ASSIGNED TASK |
Using the data that follows, output only the lines from the line with "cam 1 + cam" up to and including the line with "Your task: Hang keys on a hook", exactly, leaving pictures aside.

════════════════

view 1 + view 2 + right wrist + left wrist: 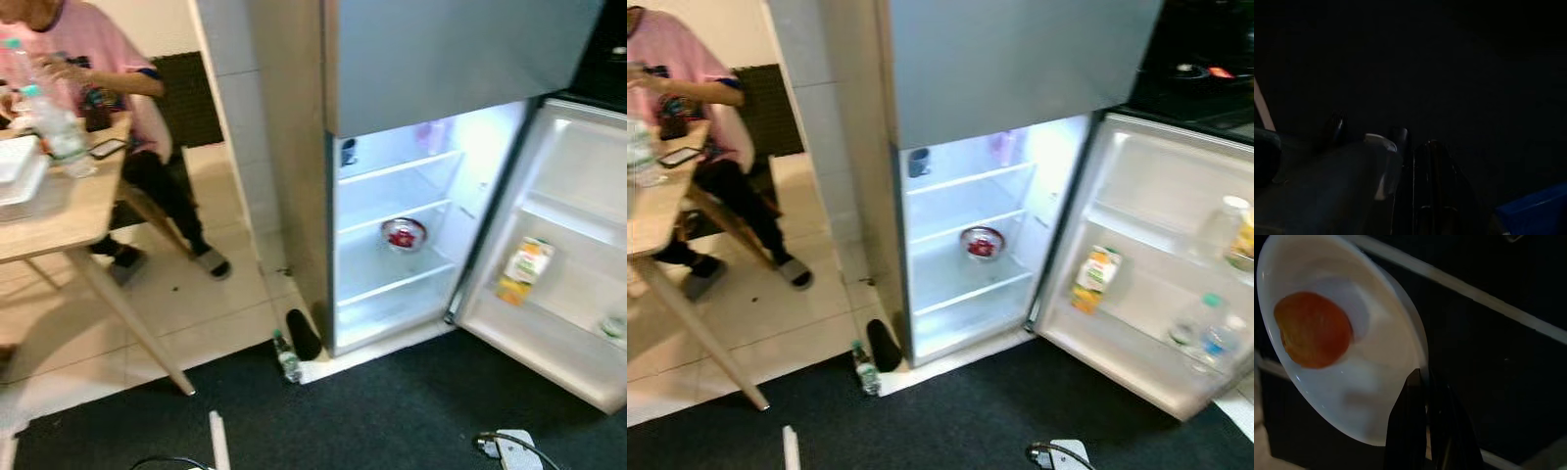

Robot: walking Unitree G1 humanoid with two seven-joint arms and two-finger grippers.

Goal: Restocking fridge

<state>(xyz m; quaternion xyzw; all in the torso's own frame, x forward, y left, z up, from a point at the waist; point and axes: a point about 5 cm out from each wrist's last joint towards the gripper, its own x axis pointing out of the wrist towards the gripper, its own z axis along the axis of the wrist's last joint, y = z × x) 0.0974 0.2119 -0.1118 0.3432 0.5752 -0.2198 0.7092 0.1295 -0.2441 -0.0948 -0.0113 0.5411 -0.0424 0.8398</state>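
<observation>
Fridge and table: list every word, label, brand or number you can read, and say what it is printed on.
No text can be read in any view.
Juice carton in the fridge door: green and orange print, too blurred to read.
Bottles in the door: labels too small.
Bottle on the floor: label blurred.
Bottles on the table: labels blurred.
White plate in the left gripper: no print.

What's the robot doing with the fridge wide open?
It is restocking the fridge. Its left gripper is pinching the rim of a white plate with an orange piece of food on it. The fridge door stands open, with a bowl on a shelf. A person sits at the table nearby.
</observation>
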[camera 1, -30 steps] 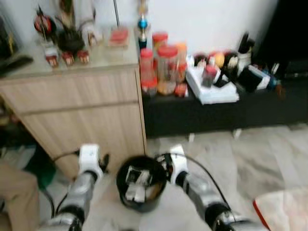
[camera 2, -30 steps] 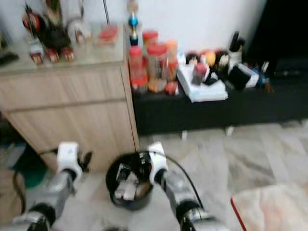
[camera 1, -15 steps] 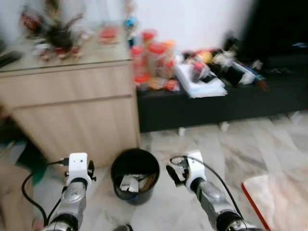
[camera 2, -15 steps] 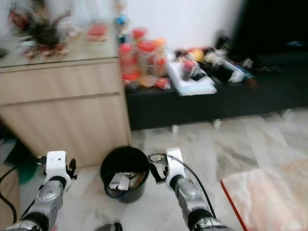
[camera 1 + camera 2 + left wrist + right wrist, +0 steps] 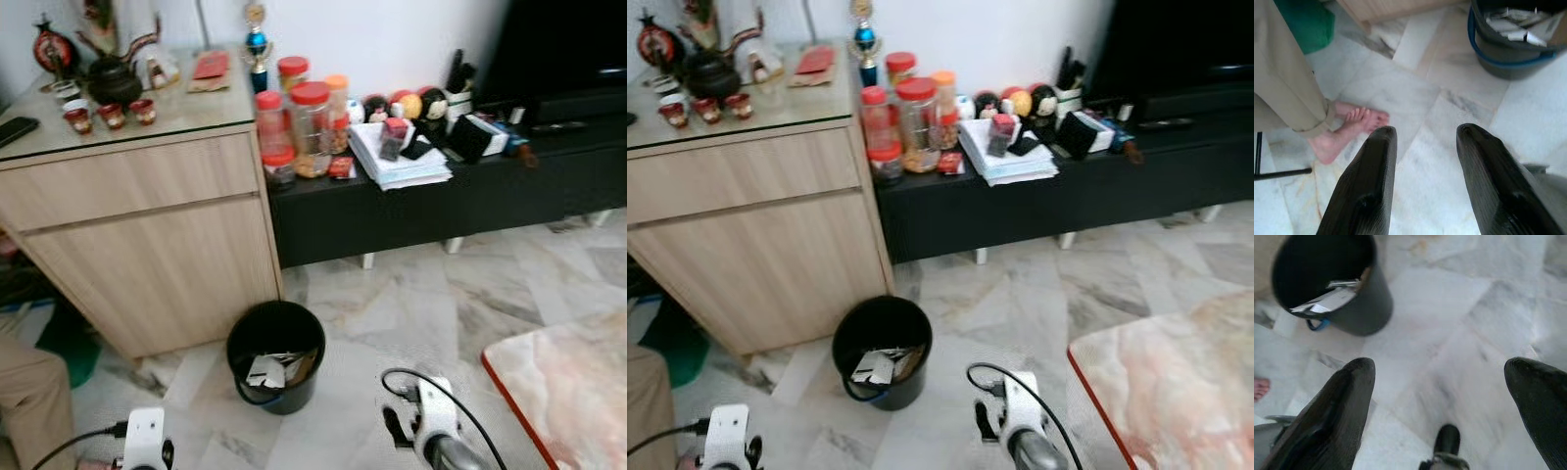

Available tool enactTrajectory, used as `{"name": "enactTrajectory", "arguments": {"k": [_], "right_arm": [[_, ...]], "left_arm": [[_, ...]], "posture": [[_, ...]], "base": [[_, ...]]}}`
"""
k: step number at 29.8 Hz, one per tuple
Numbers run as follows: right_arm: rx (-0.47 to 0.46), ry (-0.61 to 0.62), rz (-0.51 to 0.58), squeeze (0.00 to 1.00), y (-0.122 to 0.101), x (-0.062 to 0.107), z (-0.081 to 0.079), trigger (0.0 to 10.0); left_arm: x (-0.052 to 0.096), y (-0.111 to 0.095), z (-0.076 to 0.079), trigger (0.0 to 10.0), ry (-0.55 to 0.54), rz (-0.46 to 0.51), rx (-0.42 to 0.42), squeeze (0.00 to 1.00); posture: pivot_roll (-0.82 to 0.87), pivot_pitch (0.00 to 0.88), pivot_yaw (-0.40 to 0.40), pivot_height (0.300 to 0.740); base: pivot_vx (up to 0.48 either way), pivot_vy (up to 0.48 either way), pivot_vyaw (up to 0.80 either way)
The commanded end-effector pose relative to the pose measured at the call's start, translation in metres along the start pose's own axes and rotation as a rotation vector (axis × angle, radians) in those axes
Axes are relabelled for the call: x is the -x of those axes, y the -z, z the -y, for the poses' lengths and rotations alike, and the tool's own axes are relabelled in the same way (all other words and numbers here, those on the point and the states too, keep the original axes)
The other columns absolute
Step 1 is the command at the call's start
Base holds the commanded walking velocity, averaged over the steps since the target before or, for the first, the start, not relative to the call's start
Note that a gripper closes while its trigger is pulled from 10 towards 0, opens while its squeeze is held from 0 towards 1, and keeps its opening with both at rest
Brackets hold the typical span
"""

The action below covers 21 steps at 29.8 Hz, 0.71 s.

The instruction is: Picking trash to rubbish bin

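From the head cameras, the black bin (image 5: 275, 355) stands on the marble floor (image 5: 392, 304) just beside the wooden cabinet (image 5: 147, 235), with paper and card scraps lying inside it. Both arms have dropped to the bottom of the picture since 1 second ago, when the right gripper (image 5: 397, 428) was at the bin's rim; it now hangs well clear and to the right of it. In the left wrist view, the left gripper (image 5: 1425, 139) is partly open with nothing between its 2 fingers, above bare floor near a person's bare foot (image 5: 1349, 127). In the right wrist view, the right gripper's 2 fingers are spread wide and empty, the bin beyond them. The drop looks done, so the next step is probably finding more rubbish.
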State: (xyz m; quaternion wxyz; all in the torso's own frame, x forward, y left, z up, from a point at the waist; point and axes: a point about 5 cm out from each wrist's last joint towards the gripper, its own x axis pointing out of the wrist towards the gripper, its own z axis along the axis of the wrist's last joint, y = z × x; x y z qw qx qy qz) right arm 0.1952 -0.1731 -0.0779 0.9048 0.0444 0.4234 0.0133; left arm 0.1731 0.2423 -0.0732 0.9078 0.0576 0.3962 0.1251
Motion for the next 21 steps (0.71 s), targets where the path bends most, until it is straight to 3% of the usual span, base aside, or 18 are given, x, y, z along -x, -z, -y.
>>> {"name": "enactTrajectory", "arguments": {"k": [1,6,21], "right_arm": [[-0.016,0.006,-0.056,0.0,0.015,0.002,-0.003,10.0],[-0.025,0.015,-0.079,0.0,0.023,0.004,-0.003,10.0],[-0.058,0.013,-0.05,0.0,0.014,0.002,-0.004,10.0]], "left_arm": [[0.003,0.014,-0.002,10.0,-0.004,-0.059,-0.005,0.0],[0.002,0.01,-0.001,10.0,0.005,-0.055,-0.004,0.0],[0.0,0.004,0.004,10.0,0.021,-0.047,-0.004,0.0]], "posture": [[0.06,0.0,0.051,0.74],[0.06,0.0,0.055,0.74],[0.06,0.0,0.054,0.74]], "base": [[0.0,0.0,0.0],[0.0,0.0,0.0],[0.0,0.0,0.0]]}}
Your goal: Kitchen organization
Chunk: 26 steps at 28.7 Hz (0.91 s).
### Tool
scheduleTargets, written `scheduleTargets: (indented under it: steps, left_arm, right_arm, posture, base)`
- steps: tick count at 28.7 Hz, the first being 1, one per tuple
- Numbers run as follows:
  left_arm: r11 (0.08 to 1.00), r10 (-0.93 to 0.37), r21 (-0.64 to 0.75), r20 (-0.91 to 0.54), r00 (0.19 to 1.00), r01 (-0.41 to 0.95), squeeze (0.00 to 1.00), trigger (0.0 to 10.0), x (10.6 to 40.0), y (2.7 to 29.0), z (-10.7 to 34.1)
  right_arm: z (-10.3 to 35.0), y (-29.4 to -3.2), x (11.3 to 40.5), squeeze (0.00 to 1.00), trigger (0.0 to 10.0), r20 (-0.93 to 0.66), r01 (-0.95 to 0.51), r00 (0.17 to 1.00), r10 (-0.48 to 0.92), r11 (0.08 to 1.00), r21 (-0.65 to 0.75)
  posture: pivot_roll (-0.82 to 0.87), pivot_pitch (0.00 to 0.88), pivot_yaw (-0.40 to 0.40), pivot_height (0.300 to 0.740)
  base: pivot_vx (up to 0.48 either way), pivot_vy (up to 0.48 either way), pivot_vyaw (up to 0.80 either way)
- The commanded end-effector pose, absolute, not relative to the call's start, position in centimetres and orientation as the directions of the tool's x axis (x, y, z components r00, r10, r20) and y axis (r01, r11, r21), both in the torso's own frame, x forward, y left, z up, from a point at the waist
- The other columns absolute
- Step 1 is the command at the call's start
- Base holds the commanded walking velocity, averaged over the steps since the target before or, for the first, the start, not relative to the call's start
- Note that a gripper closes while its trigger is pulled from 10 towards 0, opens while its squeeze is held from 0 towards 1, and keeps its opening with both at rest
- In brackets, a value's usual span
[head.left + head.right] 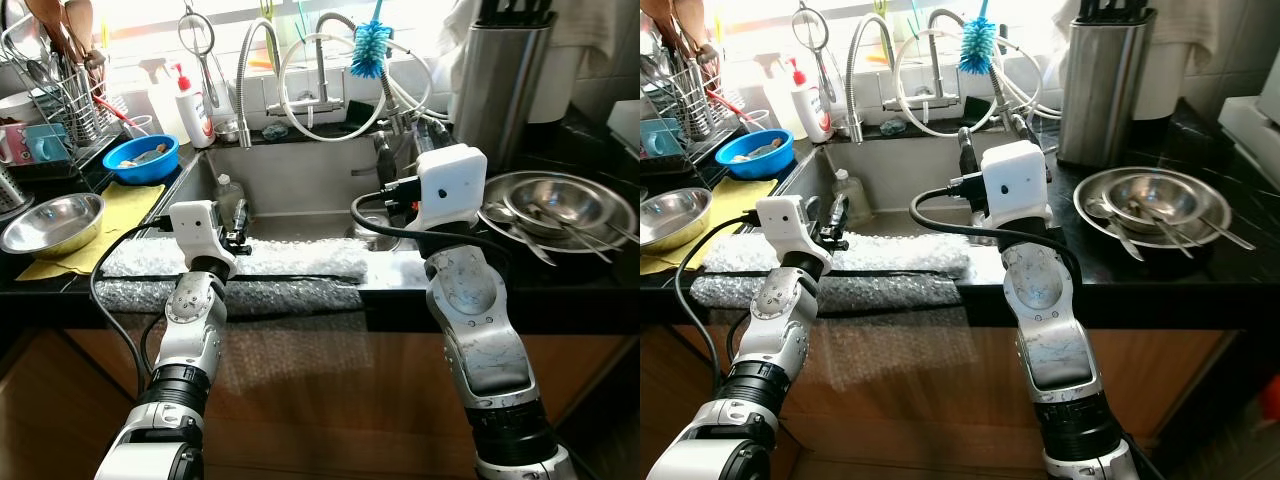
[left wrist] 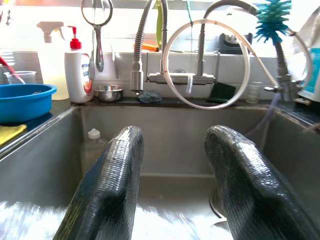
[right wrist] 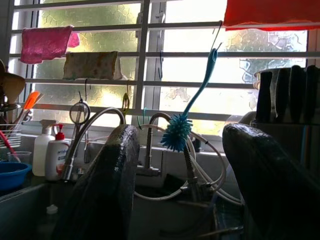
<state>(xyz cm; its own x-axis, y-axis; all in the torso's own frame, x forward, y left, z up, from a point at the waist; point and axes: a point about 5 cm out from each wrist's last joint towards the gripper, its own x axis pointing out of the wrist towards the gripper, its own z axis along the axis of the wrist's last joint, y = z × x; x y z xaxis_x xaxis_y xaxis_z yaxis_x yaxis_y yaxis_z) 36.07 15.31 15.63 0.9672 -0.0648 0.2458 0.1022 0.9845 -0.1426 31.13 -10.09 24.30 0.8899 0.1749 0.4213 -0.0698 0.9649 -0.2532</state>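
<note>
I stand at a steel sink [image 1: 300, 185] set in a black counter. My left gripper [image 1: 239, 216] reaches over the sink's front edge, open and empty; the left wrist view shows its fingers [image 2: 117, 165] spread above the basin. My right gripper [image 1: 384, 152] is raised over the sink's right side near the tap hoses, also open with nothing between its fingers [image 3: 112, 170]. A stack of steel bowls [image 1: 560, 205] with spoons sits on the counter at the right. On the left, a steel bowl [image 1: 55, 222] rests on a yellow cloth [image 1: 125, 210].
A blue bowl [image 1: 140, 158], a soap bottle [image 1: 192, 108] and a dish rack [image 1: 50, 90] stand at the back left. A blue brush [image 1: 372, 45] hangs over the tap. A steel knife block [image 1: 500, 80] is back right. White padding [image 1: 250, 260] covers the sink's front edge. A small bottle [image 1: 229, 193] stands in the basin.
</note>
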Motion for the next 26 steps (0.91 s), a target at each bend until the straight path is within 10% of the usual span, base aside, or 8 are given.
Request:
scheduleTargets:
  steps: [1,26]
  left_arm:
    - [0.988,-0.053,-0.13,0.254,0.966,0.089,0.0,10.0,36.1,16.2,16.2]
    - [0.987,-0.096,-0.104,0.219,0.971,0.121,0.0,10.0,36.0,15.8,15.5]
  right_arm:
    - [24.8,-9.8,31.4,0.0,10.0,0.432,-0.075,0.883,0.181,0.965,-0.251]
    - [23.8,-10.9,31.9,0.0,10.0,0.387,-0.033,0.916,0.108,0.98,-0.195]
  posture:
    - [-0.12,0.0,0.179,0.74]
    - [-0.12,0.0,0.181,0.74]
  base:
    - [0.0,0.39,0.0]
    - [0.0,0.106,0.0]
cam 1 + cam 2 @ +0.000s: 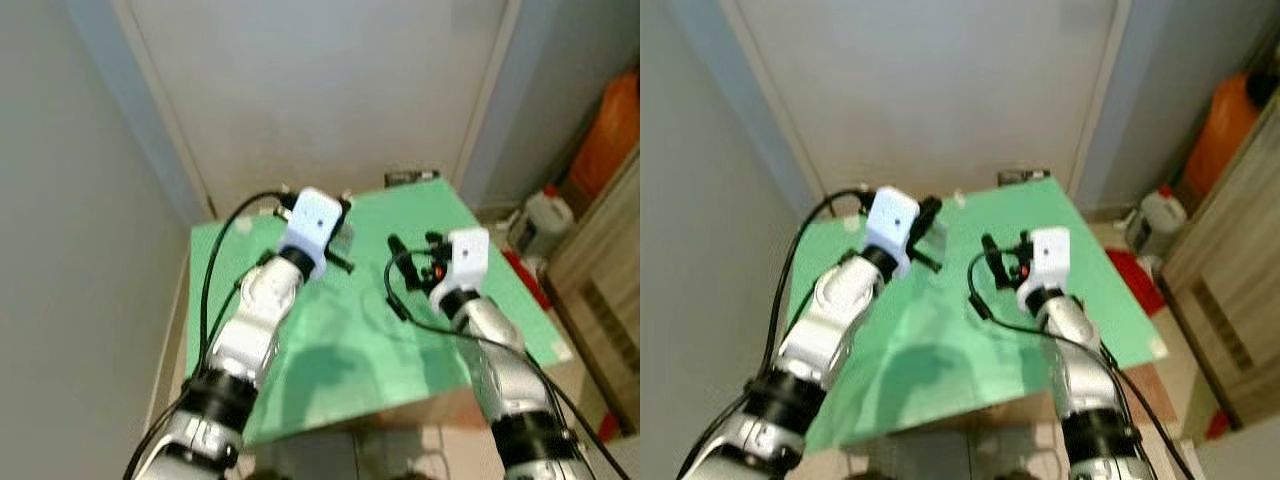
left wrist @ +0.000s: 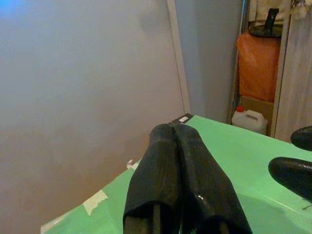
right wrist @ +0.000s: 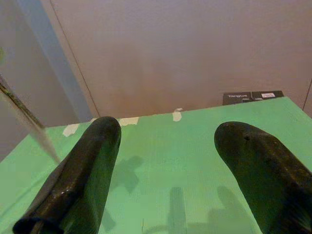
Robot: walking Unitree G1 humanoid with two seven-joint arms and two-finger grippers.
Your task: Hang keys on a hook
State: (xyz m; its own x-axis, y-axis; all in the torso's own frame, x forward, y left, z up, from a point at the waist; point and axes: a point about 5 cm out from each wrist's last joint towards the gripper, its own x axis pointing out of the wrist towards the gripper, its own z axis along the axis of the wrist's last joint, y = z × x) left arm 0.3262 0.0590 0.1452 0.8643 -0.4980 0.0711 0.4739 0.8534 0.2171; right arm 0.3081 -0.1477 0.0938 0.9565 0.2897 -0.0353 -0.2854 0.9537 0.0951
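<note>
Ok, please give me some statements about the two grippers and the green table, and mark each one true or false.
1. The left gripper has its fingers pressed together. True.
2. The right gripper is shut. False: its fingers stand wide apart.
3. Both grippers are above the green table. True.
4. The right gripper holds keys. False: nothing is between its fingers.
5. A white jug stands on the table. False: it is on the floor beside it.

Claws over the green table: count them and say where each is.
2. The left claw, shut, hovers over the green table's far left part; the right claw, open, hovers over its middle.
</note>
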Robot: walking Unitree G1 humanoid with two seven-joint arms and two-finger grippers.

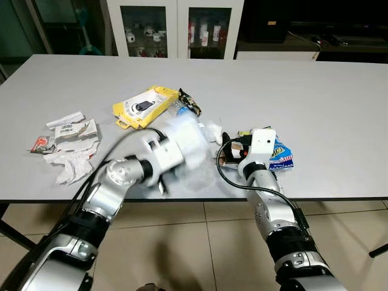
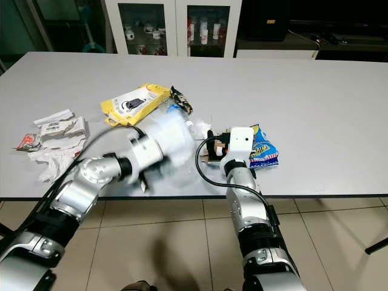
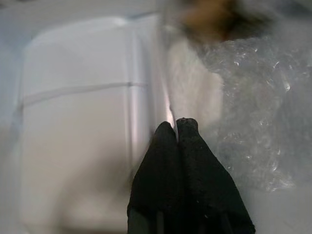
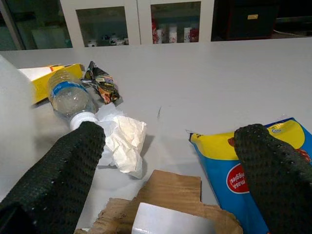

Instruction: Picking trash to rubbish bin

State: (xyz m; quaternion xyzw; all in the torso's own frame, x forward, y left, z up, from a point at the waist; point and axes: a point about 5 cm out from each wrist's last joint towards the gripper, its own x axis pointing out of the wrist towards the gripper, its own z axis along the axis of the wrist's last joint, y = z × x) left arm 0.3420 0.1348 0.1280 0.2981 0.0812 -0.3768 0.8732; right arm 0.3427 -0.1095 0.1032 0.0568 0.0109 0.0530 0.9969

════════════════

RESPONSE FOR THIS EXERCISE |
cam 1 + cam 2 @ +0.000s: 
left wrist @ +0.000s: 
right wrist @ +0.000s: 
Robot: walking Unitree G1 humanoid with two seven-joint arms and two-finger grippers.
Your task: Hang keys on a hook

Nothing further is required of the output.